A federal court in California has granted a motion for sanctions filed by Jackson Family Wines, which brought an infringement action against Diageo North America; an adverse inference instruction will be given to the jury during trial, and the plaintiff will be able to recover the costs of its efforts to secure a Diageo marketing department employee’s documents, destroyed while the lawsuit was pending. Jackson Family Wines v. Diageo N. Am., Inc., No. 11-5639 (u.s. Dist. Ct., N.D. Cal., order entered February 14, 2014). At issue in the litigation is the alleged infringement of Jackson’s La Crema wine by Diageo’s Crème de Lys wine brand. The employee whose laptop was “imaged” outside the firm after she temporarily left Diageo’s employ was, in Diageo’s words, “the conduit between Diageo’s marketing team and Northstar [Research Partners, LLC], the third-party market research company” that conducted focus groups for the selection of the Crème de Lys brand. In one communication between the employee and Northstar, produced by the latter, the employee asked why the focus group report “didn’t include anything about potential confusion with La Crema,” confusion that had apparently been voiced by some focus group participants. The laptop image, returned to Diageo in an external hard drive, was destroyed some six months after Jackson served document requests for the production of all documents about the “selection, adoption, and/or use” of the Crème de Lys mark. The imaging and destruction were part of the company’s “leaving” procedures, and the employee had never been told that her documents were subject to a litigation preservation order.
The court found Diageo’s spoliation of evidence willful in light of its frequent and vociferous protests that its production of the employee’s documents was “complete and irreproachable.” According to the court, “It is apparent now that those representations were not true. At the hearing, Defendants conceded that the representations made to the Court were false, but argued that they were made unknowingly since they were not yet aware that the hard drive was destroyed. If Defendants were actually not aware that the hard drive had been destroyed when the issue was raised and litigated over several months, Defendants’ ignorance was the result of a willful failure to make themselves aware.” Given “obvious red flags, Defendants should have investigated the issue of Josephson’s custodial file, and any reasonable investigation would have uncovered the erasure of her hard drive.”
The court observed that Diageo requested and received on October 30, 2013, backup tapes from the outside vendor that had “imaged” the laptop, but “falsely represented to this Court on November 1 that there was ‘no warrant’ for Plaintiffs’ request for a Rule 30(b)(6) deposition on preservation of Joseph- son’s documents and that ‘Jackson has already received the entire universe of documents and correspondence including Ms.
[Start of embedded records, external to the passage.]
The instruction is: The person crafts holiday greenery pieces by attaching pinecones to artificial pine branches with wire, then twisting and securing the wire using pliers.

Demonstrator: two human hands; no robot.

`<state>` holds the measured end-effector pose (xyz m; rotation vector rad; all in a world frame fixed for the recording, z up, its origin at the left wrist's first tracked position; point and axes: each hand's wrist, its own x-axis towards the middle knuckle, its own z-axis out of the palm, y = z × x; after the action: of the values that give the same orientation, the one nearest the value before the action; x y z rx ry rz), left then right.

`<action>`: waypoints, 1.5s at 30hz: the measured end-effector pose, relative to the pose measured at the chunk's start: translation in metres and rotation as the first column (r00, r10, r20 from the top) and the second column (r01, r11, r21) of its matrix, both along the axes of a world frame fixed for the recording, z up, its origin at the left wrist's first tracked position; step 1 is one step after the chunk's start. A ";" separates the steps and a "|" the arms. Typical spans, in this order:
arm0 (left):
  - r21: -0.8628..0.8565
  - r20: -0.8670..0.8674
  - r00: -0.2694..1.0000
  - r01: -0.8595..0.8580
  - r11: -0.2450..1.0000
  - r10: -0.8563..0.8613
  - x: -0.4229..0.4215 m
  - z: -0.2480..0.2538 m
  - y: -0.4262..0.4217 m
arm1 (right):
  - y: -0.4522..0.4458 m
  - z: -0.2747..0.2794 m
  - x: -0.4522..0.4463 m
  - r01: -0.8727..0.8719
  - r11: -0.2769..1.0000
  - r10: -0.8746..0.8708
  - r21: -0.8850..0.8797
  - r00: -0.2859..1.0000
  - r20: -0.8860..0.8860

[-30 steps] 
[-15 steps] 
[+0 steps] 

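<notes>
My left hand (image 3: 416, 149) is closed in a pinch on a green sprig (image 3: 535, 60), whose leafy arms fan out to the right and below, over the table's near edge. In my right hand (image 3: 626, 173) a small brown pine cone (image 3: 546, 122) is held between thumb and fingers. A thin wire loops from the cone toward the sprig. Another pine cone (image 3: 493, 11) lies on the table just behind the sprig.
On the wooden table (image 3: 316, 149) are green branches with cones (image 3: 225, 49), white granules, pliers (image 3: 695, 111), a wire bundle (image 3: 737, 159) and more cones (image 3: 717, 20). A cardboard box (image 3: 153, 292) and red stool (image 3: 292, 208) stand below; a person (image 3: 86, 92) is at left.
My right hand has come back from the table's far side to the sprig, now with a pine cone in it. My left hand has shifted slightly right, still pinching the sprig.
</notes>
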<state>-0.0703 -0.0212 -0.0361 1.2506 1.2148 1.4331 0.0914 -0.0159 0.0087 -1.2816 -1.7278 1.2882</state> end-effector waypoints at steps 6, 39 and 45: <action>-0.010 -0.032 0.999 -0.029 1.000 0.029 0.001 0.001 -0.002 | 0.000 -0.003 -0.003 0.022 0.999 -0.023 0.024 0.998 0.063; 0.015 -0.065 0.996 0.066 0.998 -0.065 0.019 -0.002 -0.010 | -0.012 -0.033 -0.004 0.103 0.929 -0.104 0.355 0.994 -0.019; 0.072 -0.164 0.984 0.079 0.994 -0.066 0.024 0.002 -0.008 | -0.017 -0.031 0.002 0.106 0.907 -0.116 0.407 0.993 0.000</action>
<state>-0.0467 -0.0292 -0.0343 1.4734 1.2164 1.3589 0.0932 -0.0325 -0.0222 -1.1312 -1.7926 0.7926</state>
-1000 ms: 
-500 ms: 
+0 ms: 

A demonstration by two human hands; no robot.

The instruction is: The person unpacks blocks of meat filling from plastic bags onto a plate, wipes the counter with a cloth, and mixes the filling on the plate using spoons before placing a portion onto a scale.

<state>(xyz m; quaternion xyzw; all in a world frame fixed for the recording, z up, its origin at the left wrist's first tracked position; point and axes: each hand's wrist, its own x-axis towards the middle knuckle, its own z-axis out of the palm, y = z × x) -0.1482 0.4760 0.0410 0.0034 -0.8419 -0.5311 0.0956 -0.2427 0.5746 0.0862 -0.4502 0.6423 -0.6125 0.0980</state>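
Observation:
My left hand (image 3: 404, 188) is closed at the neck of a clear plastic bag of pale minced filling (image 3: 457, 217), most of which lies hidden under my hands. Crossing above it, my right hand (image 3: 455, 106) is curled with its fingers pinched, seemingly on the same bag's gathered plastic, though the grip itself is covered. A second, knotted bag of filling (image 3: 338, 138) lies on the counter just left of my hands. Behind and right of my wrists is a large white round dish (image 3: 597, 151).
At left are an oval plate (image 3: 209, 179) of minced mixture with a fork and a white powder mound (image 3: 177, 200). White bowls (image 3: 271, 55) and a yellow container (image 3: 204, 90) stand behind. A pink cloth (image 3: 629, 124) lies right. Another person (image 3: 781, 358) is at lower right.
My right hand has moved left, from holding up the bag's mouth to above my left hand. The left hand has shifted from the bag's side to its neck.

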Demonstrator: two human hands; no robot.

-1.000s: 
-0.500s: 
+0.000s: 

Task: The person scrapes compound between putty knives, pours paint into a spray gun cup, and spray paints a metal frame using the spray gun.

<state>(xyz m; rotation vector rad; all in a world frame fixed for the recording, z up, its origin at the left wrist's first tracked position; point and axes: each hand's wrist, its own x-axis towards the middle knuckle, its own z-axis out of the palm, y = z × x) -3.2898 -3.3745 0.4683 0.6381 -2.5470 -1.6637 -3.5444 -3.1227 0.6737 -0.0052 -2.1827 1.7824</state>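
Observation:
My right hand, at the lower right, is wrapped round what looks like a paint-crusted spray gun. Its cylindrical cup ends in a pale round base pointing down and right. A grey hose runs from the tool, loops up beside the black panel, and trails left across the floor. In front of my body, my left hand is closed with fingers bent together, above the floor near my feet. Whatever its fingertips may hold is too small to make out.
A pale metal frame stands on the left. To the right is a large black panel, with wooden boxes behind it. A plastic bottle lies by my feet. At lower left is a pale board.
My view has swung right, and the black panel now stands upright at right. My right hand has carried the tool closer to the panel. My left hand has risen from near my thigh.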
Josephson.’ Defendants further noted that ‘it is extremely disappointing to Diageo that it is still being forced to combat this preservation issue.’ Contrary to Defendants’ representations on November 1, they knew Josephson’s hard drive had not been preserved, and they knew that the ‘entire universe’ of Josephson’s documents and correspondence had not been produced. What is ‘extremely disappointing’ is that Defendants concealed those facts from Plaintiffs and the Court.”The court further determined that the missing documents included relevant material and that the spoliation prejudiced the plaintiffs.